Swift explicitly knows the difference between this construction and an actual string literal. Its type system considers "Foo" to be a StaticString, while "Foo \(something)" is merely a String, because it will need runtime allocation to calculate the actual value. A StaticString is actually a cheaper representation as well as needing to be distinguished for this reason.

So a native Swift API would be able to distinguish and refuse to let you provide this String where a StaticString is the appropriate thing, I am not an Apple expert to say whether this would be possible / easy for the NSLog binding, if it was possible to do this it should have been done.


In general, it is valid to resolve localized strings for use as format strings, which means that it is valid to have dynamic format strings at runtime.
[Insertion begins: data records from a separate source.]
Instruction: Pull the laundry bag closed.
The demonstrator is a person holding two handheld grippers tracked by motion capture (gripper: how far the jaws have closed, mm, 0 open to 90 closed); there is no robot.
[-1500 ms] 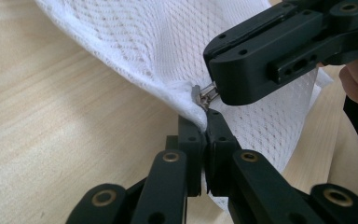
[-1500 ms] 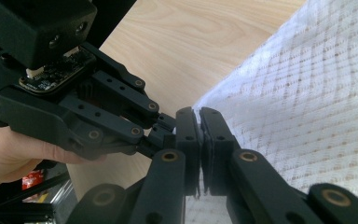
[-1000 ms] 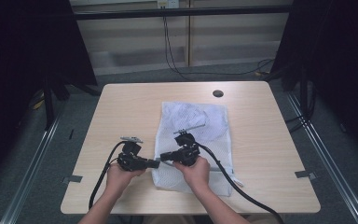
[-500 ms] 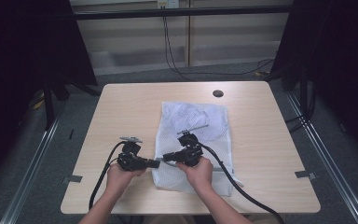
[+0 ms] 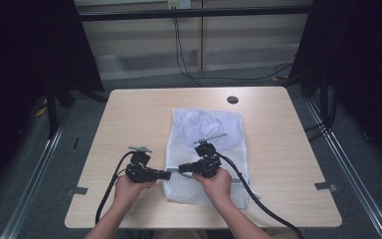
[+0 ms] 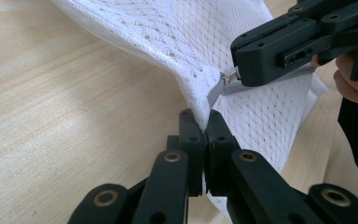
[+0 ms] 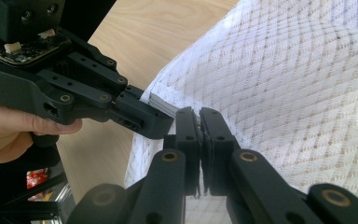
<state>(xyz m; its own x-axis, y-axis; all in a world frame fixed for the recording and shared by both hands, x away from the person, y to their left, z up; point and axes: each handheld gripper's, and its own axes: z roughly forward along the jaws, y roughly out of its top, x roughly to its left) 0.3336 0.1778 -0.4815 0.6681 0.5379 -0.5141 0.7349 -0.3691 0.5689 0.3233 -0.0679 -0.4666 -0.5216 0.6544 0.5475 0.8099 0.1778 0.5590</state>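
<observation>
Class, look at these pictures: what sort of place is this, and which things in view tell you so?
Probably a lab or recording studio, not a home: a bare wooden table ringed by dark curtains, loose cables along the back wall, and metal rails on the carpeted floor.

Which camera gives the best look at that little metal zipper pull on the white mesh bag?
The left gripper view: the zipper pull is close and sharp, pinched at the tip of the right gripper, beside the grey zipper tape on the mesh bag. The high view shows the bag whole but the pull too small; the right gripper view hides it between its jaws.
</observation>
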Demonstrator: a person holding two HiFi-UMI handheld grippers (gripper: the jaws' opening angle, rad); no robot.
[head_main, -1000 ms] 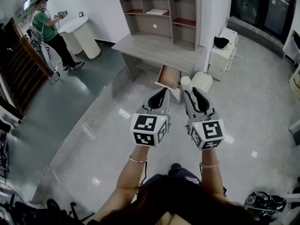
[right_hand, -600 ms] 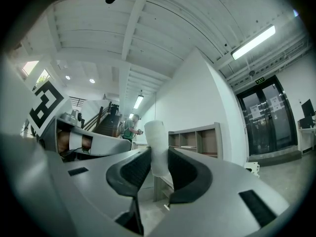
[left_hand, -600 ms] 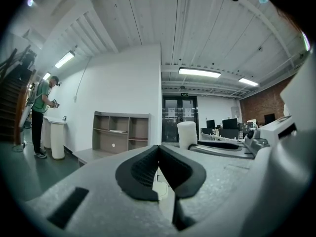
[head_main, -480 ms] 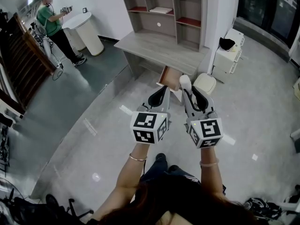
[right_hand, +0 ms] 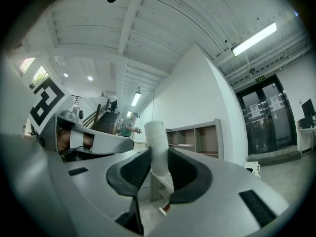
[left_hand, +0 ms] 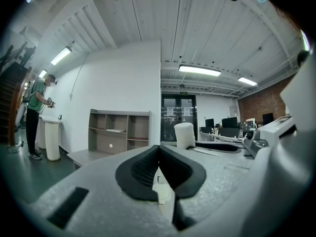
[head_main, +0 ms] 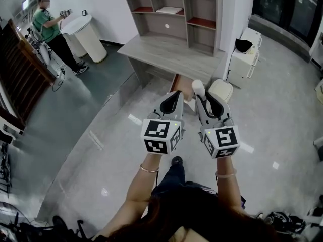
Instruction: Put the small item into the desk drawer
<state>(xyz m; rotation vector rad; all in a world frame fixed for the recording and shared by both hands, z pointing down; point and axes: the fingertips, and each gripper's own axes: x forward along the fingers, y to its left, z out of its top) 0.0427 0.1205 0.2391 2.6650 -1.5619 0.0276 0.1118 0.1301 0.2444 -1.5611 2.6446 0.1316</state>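
White cylinder (right_hand: 157,144) pinched between right fingers (right_hand: 191,174) (end protruding).

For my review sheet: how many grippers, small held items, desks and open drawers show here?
Grippers: 2, left gripper and right gripper
Small white item, held in right gripper: 1
Desk: 1
Open drawer: 1
Total: 5

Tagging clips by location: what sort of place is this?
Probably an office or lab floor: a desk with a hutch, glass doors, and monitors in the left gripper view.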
NSLog might be considered an exception vs other Objective-C usage of format strings - but it might also not be worth having a singular special case.


NSLog takes dynamic strings just fine. Arbitrarily constraining it to only accept StaticStrings would break valid Swift programs. I wouldn't necessarily be opposed to it, but it's certainly not something that can be done without thoughtful consideration of the side effects.